• GOAL OF THE EXERCISE:
Keep only the lines of the material below that contain the word "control". Copy those lines.

• RECORDS FOR THIS EXERCISE:

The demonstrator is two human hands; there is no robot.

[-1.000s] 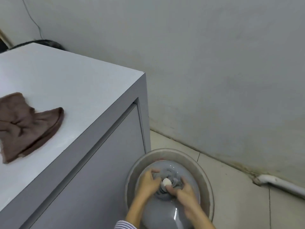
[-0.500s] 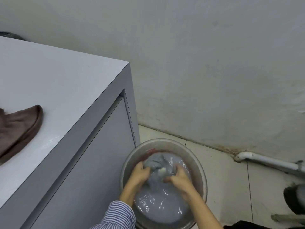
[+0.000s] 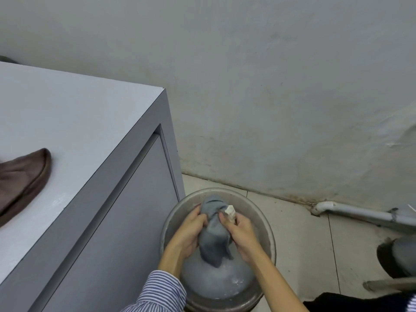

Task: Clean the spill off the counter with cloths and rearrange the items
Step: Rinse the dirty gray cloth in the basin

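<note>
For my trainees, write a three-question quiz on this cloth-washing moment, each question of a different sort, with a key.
1. True or false: the grey cloth lies flat on the counter.
2. Multiple choice: where does the metal basin stand? A on the counter; B on the floor beside the cabinet; C on a chair.
3. Fill in: the left hand and right hand both grip the ____ cloth, while the ____ cloth rests on the counter.

Key: 1 false; 2 B; 3 grey, brown.
</note>
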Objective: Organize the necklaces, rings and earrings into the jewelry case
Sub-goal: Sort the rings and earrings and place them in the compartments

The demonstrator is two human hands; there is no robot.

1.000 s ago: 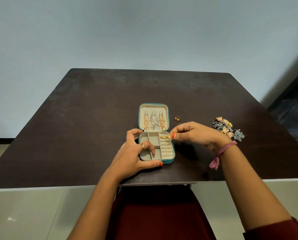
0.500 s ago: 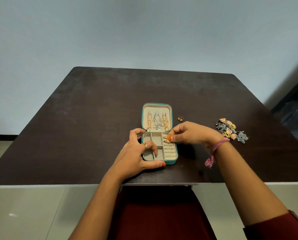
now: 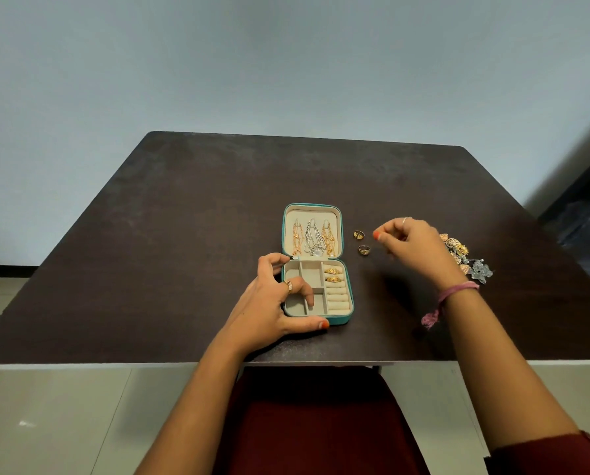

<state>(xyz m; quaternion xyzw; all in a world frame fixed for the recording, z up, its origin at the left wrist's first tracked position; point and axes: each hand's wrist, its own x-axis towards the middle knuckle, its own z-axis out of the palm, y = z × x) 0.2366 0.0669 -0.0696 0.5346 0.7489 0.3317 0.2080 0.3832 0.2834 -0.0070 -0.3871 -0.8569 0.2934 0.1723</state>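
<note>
The bench (image 3: 191,234) lies bare left of and behind the open case (image 3: 316,265). Right of the case, two loose rings (image 3: 361,242) sit just beside it, with the right hand (image 3: 413,245) above and an earring pile (image 3: 465,258) beyond. The left hand (image 3: 273,303) blocks the case's near-left compartments.

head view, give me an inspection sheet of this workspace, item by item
surface: dark brown wooden table, jewelry on its right half
job's things: open teal jewelry case; three chain necklaces hung in lid; two gold rings in ring rolls; two loose gold rings beside case; heap of gold and silver earrings at right
clutter: nothing seen
grippers: left hand steadies case; right hand over loose rings, fingers curled, grip contents unclear
cables: nothing seen
surroundings: pale blue wall, light tiled floor
</note>
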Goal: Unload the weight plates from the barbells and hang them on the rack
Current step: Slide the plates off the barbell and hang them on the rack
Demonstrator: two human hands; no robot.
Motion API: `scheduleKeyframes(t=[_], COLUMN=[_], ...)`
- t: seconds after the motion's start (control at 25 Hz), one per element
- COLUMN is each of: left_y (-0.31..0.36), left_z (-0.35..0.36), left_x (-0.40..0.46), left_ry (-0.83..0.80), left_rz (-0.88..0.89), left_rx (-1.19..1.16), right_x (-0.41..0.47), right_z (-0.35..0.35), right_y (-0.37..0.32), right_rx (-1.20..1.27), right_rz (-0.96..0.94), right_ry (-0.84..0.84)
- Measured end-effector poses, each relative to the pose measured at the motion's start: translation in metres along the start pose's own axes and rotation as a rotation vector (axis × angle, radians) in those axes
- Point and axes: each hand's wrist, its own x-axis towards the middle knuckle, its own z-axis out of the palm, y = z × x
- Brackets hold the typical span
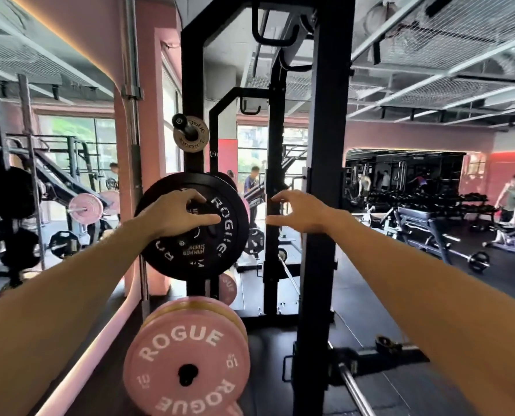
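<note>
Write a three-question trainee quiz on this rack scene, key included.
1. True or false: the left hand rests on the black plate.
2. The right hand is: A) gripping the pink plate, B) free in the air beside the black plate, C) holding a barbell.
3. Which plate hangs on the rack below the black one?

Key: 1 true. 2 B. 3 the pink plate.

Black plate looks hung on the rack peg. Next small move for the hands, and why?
Probably ease the left hand off the black plate. The plate sits on the rack between the small plate above and the pink plates below, the left hand only rests fingers on its face, and the right hand is already clear, holding nothing.
</note>
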Motion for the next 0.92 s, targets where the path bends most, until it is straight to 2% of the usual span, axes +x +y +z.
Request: scheduleKeyframes(t=[0.28, 0.44, 0.72, 0.92], left_y=[0.117, 0.188, 0.335, 0.387], left_z=[0.026, 0.055, 0.152, 0.170], left_x=[-0.031, -0.033, -0.034, -0.025], left_ry=[-0.069, -0.089, -0.111, -0.114], left_rz=[0.067, 0.084, 0.044, 0.006], left_rx=[0.005, 0.026, -0.051, -0.062], right_x=[-0.102, -0.154, -0.247, -0.267], right_z=[-0.068, -0.105, -0.168, -0.181], right_y=[0.061, 0.129, 0.277, 0.331], right_rx=[-0.025, -0.039, -0.039, -0.031], right_rz=[0.105, 0.140, 0.202, 0.193], right_ry=[0.051, 0.069, 0.014, -0.030])
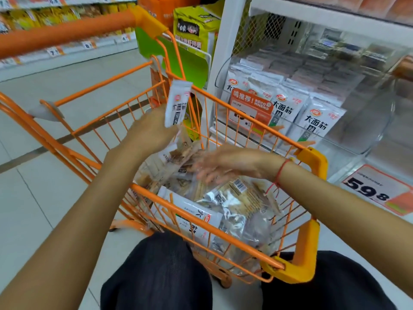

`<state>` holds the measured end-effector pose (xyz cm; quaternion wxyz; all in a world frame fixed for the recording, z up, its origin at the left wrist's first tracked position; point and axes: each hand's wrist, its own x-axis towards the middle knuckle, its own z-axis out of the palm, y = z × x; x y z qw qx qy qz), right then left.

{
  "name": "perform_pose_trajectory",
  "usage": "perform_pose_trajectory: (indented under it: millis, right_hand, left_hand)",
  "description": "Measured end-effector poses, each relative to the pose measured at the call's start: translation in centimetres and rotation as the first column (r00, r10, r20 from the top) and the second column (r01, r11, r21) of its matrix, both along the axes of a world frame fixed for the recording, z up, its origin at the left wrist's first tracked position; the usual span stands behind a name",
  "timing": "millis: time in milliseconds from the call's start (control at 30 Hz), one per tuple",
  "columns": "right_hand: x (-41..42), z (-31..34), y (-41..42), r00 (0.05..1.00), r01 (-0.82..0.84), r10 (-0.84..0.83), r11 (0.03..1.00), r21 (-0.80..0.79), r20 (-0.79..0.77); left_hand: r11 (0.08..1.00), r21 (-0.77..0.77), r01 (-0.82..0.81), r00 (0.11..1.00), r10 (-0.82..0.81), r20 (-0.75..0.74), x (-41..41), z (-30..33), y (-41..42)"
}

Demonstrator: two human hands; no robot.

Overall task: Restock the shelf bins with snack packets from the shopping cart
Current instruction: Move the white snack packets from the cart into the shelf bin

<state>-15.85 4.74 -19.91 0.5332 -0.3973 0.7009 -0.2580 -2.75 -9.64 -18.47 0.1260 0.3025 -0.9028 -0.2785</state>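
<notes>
Left hand (152,128) grasps white snack packet (177,103) upright over orange shopping cart (311,156); right hand (225,164), blurred, fingers spread loose above cart's packets (232,198). Clear shelf bin (348,139) far right.

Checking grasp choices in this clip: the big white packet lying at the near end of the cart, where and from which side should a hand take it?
Probably by its upper left corner, coming from above: the big white packet lies flat against the cart wires, so only its top face and that corner are exposed. Its right side is buried under clear packets.
</notes>
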Motion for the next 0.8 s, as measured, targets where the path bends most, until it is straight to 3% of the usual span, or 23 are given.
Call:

• SOLUTION TO THIS PROBLEM:
- t: seconds after the motion's start (control at 25 Hz), one per element
  "timing": "millis: time in milliseconds from the call's start (control at 30 Hz), one per tuple",

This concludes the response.